|
|
|
|
|
by bnewbold
1501 days ago
|
|
Hi, i'm the maintainer of scholar.archive.org. It looks like we are missing a bunch of your public papers, such as those published here:
http://park.itc.u-tokyo.ac.jp/eigo/publication_en.html Both unpaywall and scholar.archive.org work best with papers that have persistent identifiers like DOIs, PMIDs, DOAJ article ids, or dblb records. Unpaywall currently works with Crossref DOIs exclusively. With scholar.archive.org (and fatcat.wiki, the backing catalog), it is possible to submit metadata records directly, but it can be laborious and would be better for everybody if this process was automated. Processing OAI-PMH feeds or extracting bibliographic metadata from HTML metadata would probably improve our coverage, and we are hoping to roll out that kind of scraping eventually. But it has been a challenge to clean and de-duplicate metadata at that scale. |
|
Just for reference for anyone else reading this, here is an excerpt from an e-mail I sent you in March 2021, after IA Scholar was first mentioned on HN:
“I contacted the people at [a large Japanese academic library]. ... I showed them your HN post [1] about the data you've already collected through J-STAGE, and, contrary to my own impression, they said you have probably already captured most of the metadata for Japanese academic journals that would be easily available. They also pointed out that J-STAGE includes a fair amount of publications from the humanities side of things, also contrary to my own impression.

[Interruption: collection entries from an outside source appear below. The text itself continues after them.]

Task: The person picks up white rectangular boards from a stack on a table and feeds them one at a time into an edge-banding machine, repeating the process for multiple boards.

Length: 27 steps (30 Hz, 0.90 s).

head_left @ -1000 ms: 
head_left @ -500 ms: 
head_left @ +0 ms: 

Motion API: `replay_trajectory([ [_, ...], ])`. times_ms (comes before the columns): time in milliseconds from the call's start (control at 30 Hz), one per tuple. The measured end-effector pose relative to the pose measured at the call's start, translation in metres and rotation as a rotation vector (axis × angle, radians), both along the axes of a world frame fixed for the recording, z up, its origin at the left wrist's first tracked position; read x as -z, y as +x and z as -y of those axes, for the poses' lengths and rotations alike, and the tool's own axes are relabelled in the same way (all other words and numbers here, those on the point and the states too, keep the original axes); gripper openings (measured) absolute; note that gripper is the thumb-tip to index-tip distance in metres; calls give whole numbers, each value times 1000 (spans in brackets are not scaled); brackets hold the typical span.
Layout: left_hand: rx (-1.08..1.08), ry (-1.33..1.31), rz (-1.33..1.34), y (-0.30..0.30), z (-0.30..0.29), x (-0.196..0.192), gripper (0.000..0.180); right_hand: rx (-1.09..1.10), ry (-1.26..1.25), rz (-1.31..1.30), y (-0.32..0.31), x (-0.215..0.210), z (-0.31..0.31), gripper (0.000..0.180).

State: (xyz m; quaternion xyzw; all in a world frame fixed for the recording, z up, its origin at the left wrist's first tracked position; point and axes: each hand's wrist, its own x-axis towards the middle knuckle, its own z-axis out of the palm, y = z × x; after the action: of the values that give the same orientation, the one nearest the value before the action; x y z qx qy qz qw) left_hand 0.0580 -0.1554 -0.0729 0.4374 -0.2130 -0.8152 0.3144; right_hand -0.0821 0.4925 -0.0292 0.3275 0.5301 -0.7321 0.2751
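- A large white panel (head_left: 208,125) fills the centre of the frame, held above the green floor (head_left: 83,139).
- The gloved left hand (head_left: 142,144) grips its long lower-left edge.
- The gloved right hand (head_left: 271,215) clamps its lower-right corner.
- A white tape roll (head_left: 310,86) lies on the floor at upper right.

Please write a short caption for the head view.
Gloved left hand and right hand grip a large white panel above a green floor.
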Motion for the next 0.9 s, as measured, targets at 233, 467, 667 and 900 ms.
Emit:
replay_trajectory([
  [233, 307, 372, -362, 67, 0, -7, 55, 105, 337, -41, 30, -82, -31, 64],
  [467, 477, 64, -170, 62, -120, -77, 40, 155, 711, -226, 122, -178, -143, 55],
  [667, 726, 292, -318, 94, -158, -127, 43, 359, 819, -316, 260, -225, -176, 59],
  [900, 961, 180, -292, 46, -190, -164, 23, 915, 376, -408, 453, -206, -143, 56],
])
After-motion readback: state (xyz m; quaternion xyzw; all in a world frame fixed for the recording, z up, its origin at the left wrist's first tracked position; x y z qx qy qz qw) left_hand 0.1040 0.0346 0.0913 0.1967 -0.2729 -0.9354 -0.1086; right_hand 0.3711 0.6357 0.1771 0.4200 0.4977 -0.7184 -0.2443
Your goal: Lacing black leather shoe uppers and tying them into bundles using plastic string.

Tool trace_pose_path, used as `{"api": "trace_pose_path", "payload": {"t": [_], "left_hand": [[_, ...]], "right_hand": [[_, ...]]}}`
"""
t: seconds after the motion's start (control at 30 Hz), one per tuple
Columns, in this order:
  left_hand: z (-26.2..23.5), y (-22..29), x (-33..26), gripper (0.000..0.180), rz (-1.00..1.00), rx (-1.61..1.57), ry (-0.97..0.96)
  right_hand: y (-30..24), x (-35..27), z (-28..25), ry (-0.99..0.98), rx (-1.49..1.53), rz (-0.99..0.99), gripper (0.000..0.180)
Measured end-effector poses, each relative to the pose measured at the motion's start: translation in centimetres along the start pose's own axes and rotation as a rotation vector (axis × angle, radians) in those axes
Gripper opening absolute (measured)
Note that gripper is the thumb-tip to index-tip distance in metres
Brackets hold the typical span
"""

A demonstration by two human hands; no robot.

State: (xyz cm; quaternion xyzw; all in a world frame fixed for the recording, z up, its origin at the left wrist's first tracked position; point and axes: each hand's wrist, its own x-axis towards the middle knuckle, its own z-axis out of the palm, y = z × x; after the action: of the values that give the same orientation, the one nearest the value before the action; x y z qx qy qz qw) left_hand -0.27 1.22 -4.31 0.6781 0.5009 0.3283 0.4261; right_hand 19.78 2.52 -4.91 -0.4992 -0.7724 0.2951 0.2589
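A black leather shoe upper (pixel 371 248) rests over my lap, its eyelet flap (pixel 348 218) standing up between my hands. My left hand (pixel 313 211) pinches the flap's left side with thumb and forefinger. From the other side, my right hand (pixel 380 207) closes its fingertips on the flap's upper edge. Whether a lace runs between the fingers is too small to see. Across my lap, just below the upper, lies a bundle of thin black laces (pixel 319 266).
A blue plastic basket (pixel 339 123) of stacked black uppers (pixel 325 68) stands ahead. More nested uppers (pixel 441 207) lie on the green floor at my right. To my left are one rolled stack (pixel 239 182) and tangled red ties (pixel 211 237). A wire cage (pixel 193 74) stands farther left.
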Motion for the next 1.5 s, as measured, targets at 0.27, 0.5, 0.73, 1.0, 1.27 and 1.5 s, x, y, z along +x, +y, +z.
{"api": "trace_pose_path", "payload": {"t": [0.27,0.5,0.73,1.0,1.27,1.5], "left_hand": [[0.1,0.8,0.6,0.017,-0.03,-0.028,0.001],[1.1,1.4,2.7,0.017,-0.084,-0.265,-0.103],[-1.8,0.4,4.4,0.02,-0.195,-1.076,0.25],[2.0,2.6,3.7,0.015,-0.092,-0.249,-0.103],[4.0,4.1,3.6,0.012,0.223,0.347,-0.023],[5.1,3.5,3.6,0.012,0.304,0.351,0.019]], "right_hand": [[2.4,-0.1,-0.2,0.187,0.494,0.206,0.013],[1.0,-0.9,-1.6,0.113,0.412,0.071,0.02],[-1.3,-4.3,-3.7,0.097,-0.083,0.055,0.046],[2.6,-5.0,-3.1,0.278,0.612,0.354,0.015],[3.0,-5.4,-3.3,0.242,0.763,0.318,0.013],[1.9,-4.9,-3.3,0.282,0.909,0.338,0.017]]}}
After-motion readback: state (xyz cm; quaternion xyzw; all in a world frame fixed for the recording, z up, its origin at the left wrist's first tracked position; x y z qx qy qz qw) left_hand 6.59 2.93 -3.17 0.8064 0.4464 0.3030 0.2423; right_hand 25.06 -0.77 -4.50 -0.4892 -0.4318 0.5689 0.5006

“The main sticking point, they said, is journals that are published by universities or academic societies and have not been listed on J-STAGE. Many of those journals have never been digitized, they said, and those that are available in digital form are likely to be available only on those universities’ or societies’ individual websites. The library people didn’t know of any aggregators or indexes for such sites. The only way to find them, they suggested, would be for someone to hunt for the sites by hand.
“Over the years, I myself have been involved with the publication of several such journals and have set up websites for a couple, too. The ones published by departments at [a particular Japanese university] are included in [the university’s online repository] but not yet, it seems, on J-STAGE. A couple published by small academic societies are available only on those societies' websites. [Addendum: The Japanese academic societies I have been involved with—mostly in the humanities—would have difficulty getting DOIs or other persistent identifies for the papers they publish; it would take some effort even to convince them of the necessity. They are volunteer-run organizations, and just maintaining their websites is often a challenge for them.]
“Yet another impression of mine (also perhaps wrong) is that a higher percentage of academic research in Japan is published through such journals than in the U.S. It would be very valuable to have that research findable through IA Scholar, but the barriers to collecting it seem high.”
[1] https://news.ycombinator.com/item?id=26408897